Exercise requirements →
The required output is all lines below that contain the word "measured".
□ □ □
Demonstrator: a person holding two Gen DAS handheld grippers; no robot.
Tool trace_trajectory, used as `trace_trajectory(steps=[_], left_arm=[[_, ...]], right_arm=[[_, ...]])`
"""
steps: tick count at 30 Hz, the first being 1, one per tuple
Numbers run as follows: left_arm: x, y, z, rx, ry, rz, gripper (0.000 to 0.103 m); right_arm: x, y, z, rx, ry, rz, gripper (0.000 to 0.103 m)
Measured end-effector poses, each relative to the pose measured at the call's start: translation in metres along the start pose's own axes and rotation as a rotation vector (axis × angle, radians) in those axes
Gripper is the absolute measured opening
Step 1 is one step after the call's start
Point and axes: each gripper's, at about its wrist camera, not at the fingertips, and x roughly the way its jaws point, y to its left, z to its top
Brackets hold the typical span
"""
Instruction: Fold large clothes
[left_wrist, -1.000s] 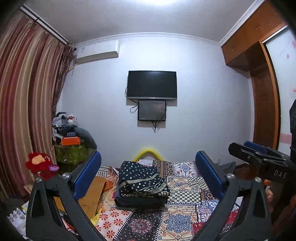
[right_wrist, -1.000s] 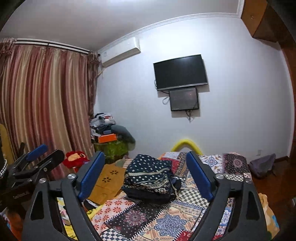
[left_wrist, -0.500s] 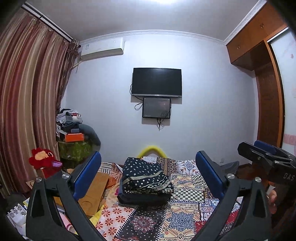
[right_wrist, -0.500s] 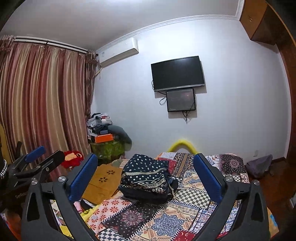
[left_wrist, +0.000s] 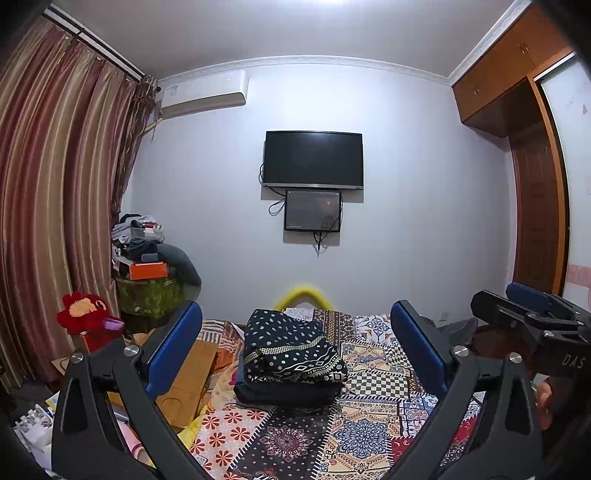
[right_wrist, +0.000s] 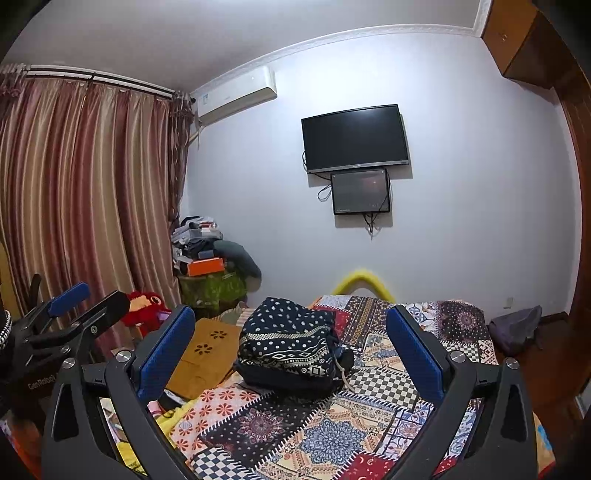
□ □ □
Expected answer →
Measured end-effector poses, each relative to the pose measured at the call's start: translation in metres along the start pose's own axes and rotation as a rotation vector (axis × angle, radians) in those axes
Gripper is the absolute measured opening

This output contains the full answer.